Exercise prompt
If a picture appears, leave it out, and reproduce exactly the lines from the start of the listing below through the one bearing "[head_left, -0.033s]".

========================================================================

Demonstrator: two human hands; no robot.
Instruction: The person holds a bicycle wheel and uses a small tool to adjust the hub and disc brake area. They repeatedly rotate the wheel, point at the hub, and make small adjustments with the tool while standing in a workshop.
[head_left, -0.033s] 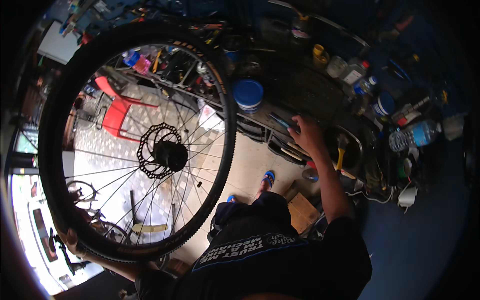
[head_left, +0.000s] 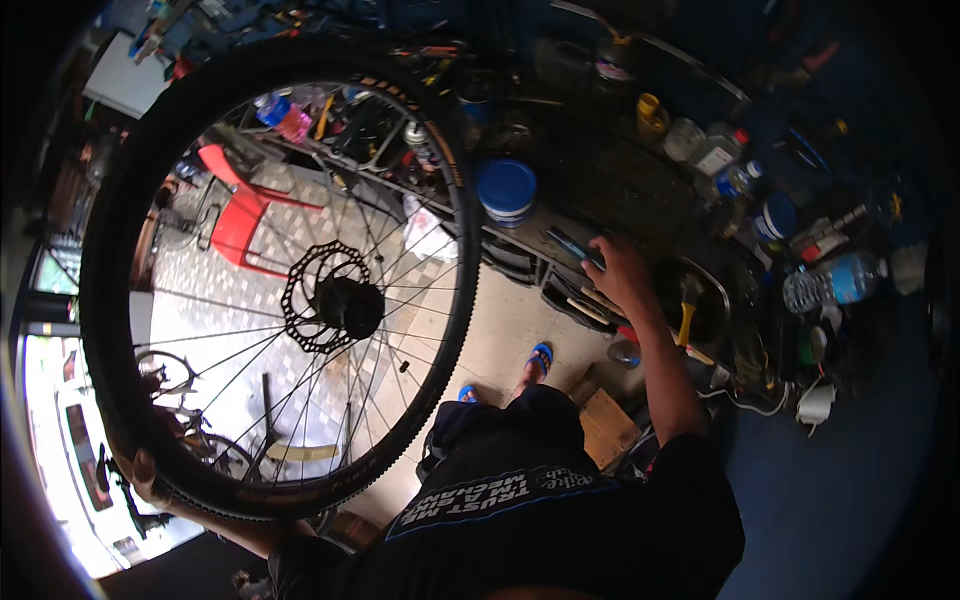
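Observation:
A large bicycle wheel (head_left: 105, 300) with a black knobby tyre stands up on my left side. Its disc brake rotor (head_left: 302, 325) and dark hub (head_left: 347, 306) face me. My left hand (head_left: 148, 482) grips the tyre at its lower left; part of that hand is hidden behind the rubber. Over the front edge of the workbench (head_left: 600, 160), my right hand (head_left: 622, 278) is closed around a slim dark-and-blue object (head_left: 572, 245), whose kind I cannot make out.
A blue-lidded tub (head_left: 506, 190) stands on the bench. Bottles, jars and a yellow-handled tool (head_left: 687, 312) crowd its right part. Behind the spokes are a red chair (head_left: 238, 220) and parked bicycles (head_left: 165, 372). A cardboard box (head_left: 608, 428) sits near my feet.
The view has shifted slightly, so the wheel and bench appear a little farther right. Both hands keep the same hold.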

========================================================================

Solution below
Demonstrator: two human hands; no robot.
Instruction: The person holds a bicycle wheel and uses a small tool to adjust the hub and disc brake area. They repeatedly rotate the wheel, point at the hub, and make small adjustments with the tool while standing in a workshop.
[head_left, -0.033s] 

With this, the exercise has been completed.